Comme dans des milieux restés naïfs dans leurs croyances et directs dans leurs comportements expressifs, UDPS exhale constamment une logique, de nature psychologique, procédant de la confiance aveugle, des espoirs excessifs et des triomphes euphoriques aux amères déceptions, à la révolte, voire même, à la haine virulente envers ses leaders. Ces ressentiments se cristallisent momentanément sur le Président ad intérim de l’UDPS, Jean-Marc Kabund ; mais ils peuvent instantanément faire tache d’huile. Jusqu’où ? L’implosion du parti est à redouter ; et ce d’autant plus que les contrariétés de la base du parti peuvent rapidement prendre l’ascenseur face à l’impossibilité de son Président néo-promu de tenir les nombreuses promesses pompeusement annoncées ; en commençant par celle de déboulonner le système ; qui l’a gradé. A cet égard, notamment, l’expérimenté et très avisé Léon Kengo martelait : « Déboulonner le système dictatorial qui était en place ! Monsieur le Président, ils sont au Sénat en majorité, à l'Assemblée nationale en majorité, dans les Assemblées provinciales en majorité, bientôt aux gouvernorats en majorité ... S’ils le veulent, ce sont plutôt eux qui ont les outils pour vous déboulonner, faites attention à vos mots ! ». Une mise en garde, qui prend toute son ampleur avec les réactions des cadors du FCC aux déclarations du président de la République coopté ainsi qu’avec celles de la base du parti à l’issue de l’élection des Gouverneurs des provinces et l’humiliation rageante de l’UDPS ; qui en résulte. En fait, qu’est-ce qu’une coalition ?

 

Sauve-qui-peut !

La cooptation de Fatshi comme chef de l’Etat s’est opérée sur base d’un accord que beaucoup ont qualifié de jeu de dupes. La réalité s’avère encore plus tragique et, pendant que la tête du parti s’enfonce dans l’ivresse du pouvoir et de ses irrésistibles prérogatives, c’est de la base que quelques lucidités émergent pour dénoncer, avec vive sagacité, les errements de sa hiérarchie. Dans un parti prétendument fondé sur le principe de la pyramide renversée, ces remous semblent ouvrir des brèches qui, au vu du contexte général, s’avèrent bientôt difficiles à colmater. Accusé ouvertement d’avoir volé la victoire du peuple et massivement incriminé d’avoir trahi des années de lutte et de nombreux martyrs en donnant des béquilles à un dictateur aux abois, ce chef d’Etat, plus honorifique que réel, a en effet grandement besoin de s’appuyer sur une base politique consolidée et mobilisée pour prétendre à la considération de ses partenaires dans une coalition où il est exposé à tous les coups et à tout moment. Ce n’est donc pas le moindre des paradoxes que la dénonciation du deal parte de la base ; que la hiérarchie de l’UDPS et ses militants ne voient finalement plus la situation de la même manière et ne se battent plus pour les mêmes raisons. Eclairés par les faits, les combattants semblent, à l’évidence, déterminés à ne plus être le dindon de la farce, à ne plus se laisser faire. Articuler ses relations avec Le Raïs de manière à ne pas le décevoir tout en maintenant la confiance de la base du parti, voilà qui s’avère une gageure de plus en plus périlleuse que le Président nommé et la hiérarchie de l’UDPS ont à relever. L’UDPS est donc un bateau qui tangue ; d’aucuns évitent de couler avec.

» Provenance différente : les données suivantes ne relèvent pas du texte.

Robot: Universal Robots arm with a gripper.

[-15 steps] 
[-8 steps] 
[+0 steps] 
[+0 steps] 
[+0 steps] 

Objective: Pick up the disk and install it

Déboulonner la Kanambie est incontournable, impérieux et une urgence !

Simple action de communication ou pas, Fatshi a eu parfaitement raison de se mettre en évidence avec son appel à déboulonner le système en place. Y a-t-il eu maladresse dans la forme de cette grande opération médiatique ? Tout dépend du côté des enjeux de l’heure où on se trouve ainsi que de la stratégie que l’on croit efficace pour survivre politiquement. Toujours est-il que ceux qui se sont sentis visés par la menace, véhiculée dans cet appel, ont été prompts à réagir en se dévoilant et assez largement. Parallèlement, un camp favorable à l’appel a également émergé ; en brisant, de manière éloquente, quelques antagonismes générés par les acrobaties politiques de Fatshi lui-même et adoucissant la sévérité des jugements jadis portés sur lui. Depuis lors, une dynamique de déboulonnement, en guise d’un réel mouvement politique de masse, est désormais en cours. A qui va-t-elle profiter ? Il est trop tôt pour en évaluer l’épilogue. Mais, c’est un élan qui permet, à ceux qui sauront le saisir, de rabattre les cartes de reconquête de la légitimité populaire. En fait, qui déboulonner et avec quels moyens ?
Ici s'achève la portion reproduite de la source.